The NPA has been fighting the Armed Forces of the Philippines and all the other guntoting forces of the Philippine government since the 1960s. Both the CPP and NPA play a leading role in the National Democratic Front (NDF), the political wing of the Communist-led revolutionary movement, which is based in Utrecht, The Netherlands.

PSNA exchanges publications with the NDF (as we do with all sorts of other groups) and we routinely receive e-mailed NDF press releases, etc. Back in the 1980s PSNA hosted Joma Sison (fresh out of his nine years of imprisonment and torture, without charge or trial, during the Marcos dictatorship) and fellow CPP/NDF leader Luis Jalandoni when they made New Zealand speaking tours.

We don't believe that this makes us any sort of "terrorists", simply a group devoted to maintaining ties with the broadbased Filipino progressive movement. If we're terrorists, then we're in good company - none other than Helen Clark attended one of Sison's New Zealand public meetings in 1986.

Attendance at speeches by "terrorists" years earlier was deemed sufficient grounds for Australian cops and Intelligence agents, wielding guns and sledgehammers, to smash their way into the homes of hapless Indonesians resident in Australia, in the wake of the October 2002 Bali bombings - we look forward to an NZ encore performance at any one of Helen Clark's residences.

"...As a member of the then Labour government you attended one of his public meetings, and I understand that you may have also met him. This was in the context of your active interest in the political situation in the Philippines in the 1980s. You went to hear what Joma Sison had to say and recognised him as representing a significant section of Philippine political opinion.

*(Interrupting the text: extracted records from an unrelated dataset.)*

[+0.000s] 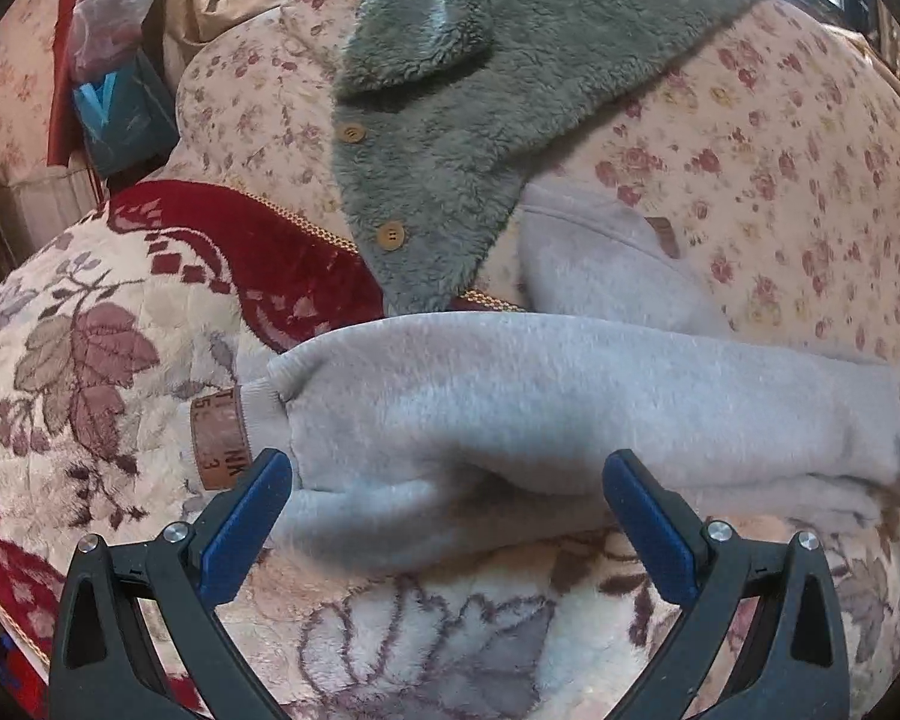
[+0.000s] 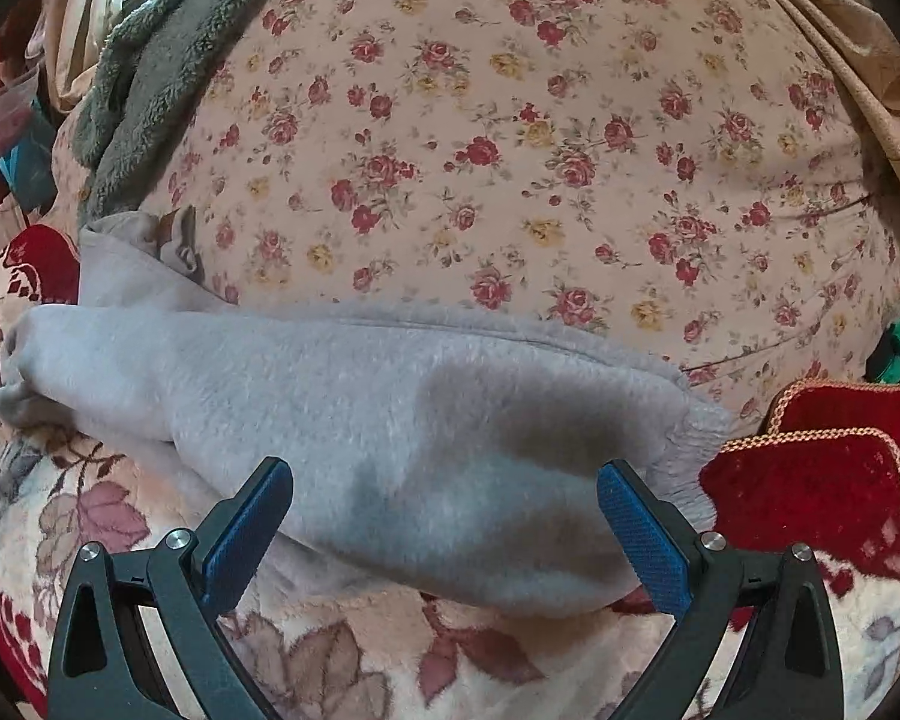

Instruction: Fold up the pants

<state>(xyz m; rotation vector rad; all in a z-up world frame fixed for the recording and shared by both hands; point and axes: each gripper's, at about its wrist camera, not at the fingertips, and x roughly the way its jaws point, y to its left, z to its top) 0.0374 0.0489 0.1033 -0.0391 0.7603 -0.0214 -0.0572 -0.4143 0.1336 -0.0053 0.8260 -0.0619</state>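
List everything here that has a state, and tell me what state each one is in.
left gripper: open, holding nothing.
right gripper: open, holding nothing.
grey pants: folded into a bundle on the blanket.
green fleece jacket: lying crumpled, buttons undone.
leaf-pattern blanket: spread flat under the pants.

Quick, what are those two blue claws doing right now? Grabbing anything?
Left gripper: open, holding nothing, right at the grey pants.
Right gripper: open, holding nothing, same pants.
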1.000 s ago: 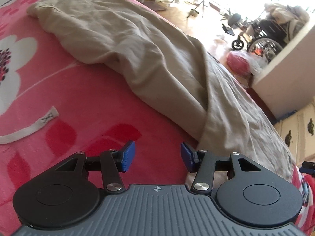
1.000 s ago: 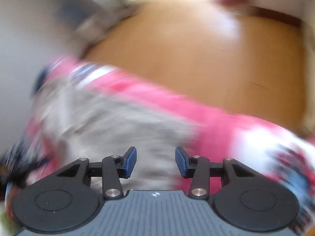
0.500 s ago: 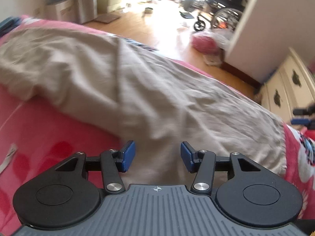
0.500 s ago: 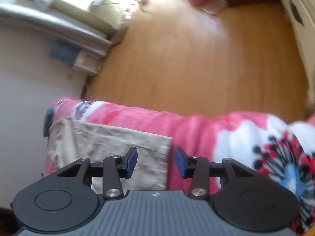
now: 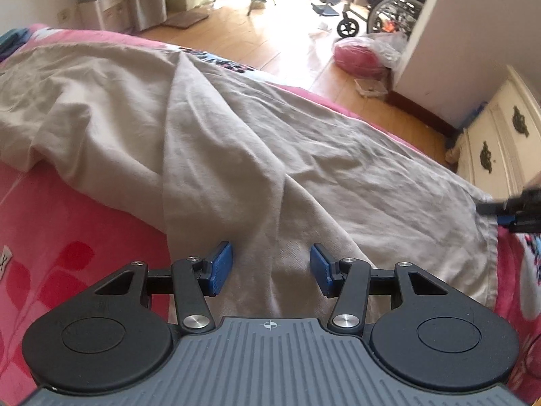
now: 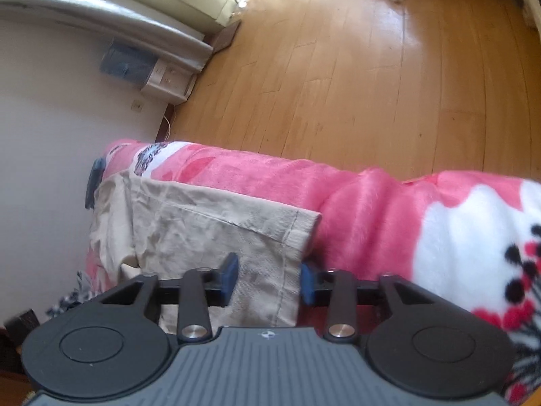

"Does the Government endorse or oppose the designation of him as a "foreign terrorist"? It is not very long ago that governments with whom New Zealand was aligned designated Nelson Mandela and Xanana Gusmao as terrorists. Are we fated to learn nothing from the lessons of the very recent past? By designating Sison and the two organisations as "terrorists" simply lessens the chance of a just and peaceful settlement of Asia's longest running civil war..." (extract from a letter that I, as PSNA Secretary, wrote to Helen Clark, 19/11/02. She declined to reply, forwarding it to Phil Goff, Minister of Foreign Affairs)."